What few people realize is that there is a litany of other reasons to determine the price of a house by a wide array of financial type organizations. In these instances, there is no formal requirement to use any valuation product. Some of the reasons are as follows (but are not limited to): houses that are in default i.e. short sale, foreclosure, and/or REO, to review and/or supplement an appraisal, mark to market accounting of real estate portfolios, home equity loans/lines of credit, refinancing, and PMI removal.
According to NABPOP estimates, there are more than 12 million BPOs performed annually across the country. To remove BPOs from the valuation industry would be disastrous because there simply are not enough appraisers to cover that kind of valuation demand. Appraiser organizations contend there are enough appraisers because there are currently many appraisers looking for work – a surplus of appraisers. This may be true, but to remove BPOs would remove over 100,000 suppliers and in turn overwhelm the appraisal industry. When there is more work than there are appraisers to do the work, quality would slip because there would be little to no competition to get work, people who are overwhelmed have a tendency to cut corners, appraisers could then charge more, and turnaround time would increase dramatically.

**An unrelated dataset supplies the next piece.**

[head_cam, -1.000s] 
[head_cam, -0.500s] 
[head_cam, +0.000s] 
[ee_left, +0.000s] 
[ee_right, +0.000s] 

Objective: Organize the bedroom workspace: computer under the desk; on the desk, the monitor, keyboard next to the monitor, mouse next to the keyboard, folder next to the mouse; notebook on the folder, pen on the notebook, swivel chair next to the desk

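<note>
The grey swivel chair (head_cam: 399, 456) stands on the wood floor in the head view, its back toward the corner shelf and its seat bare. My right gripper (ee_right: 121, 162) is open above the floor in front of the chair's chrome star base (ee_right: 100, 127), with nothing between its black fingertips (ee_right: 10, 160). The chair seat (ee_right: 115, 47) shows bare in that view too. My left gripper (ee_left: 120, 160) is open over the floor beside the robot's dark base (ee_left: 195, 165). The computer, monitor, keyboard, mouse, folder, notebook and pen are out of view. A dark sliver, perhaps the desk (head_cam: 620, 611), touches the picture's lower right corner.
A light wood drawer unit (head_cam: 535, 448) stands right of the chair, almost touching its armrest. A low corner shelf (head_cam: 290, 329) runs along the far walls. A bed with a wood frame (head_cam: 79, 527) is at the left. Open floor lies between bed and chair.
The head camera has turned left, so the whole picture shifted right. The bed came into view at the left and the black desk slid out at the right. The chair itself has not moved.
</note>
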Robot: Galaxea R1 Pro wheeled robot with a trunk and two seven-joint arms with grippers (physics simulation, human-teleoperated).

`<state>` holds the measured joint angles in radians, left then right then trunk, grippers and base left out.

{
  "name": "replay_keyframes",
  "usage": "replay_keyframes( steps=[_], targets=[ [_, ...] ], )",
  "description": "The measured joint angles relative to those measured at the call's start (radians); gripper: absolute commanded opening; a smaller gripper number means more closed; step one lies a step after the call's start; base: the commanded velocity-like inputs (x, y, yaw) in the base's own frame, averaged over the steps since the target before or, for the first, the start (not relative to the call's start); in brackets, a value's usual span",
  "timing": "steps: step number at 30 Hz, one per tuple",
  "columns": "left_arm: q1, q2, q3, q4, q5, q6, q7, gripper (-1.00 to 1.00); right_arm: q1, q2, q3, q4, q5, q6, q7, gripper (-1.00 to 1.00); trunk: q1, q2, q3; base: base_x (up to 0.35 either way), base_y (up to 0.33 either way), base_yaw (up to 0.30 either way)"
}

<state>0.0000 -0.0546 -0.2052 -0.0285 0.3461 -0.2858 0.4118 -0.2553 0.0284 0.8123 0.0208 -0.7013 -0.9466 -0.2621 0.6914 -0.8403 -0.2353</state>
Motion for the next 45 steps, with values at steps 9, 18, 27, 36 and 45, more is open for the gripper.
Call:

Longer turnaround time would have a negative effect on the liquidity of the credit market that is tied to real estate i.e. banks that lend money for homes need to sell these loans off in order to have more money to lend. When you slow down this process (banks/lenders having to wait significantly longer to get appraisals done), you slow down liquidity. When John and Mary Q Public go to get a loan on their dream home, the bank will have to put them on hold to get the money to loan them. Not only will the public have to wait longer to get loans, they would also have to pay more.
Basic economic principles dictate that having a surplus of workers is good for the overall economy – it helps ensure quality and keeps costs in check. Few will disagree that competition is good for the consumer.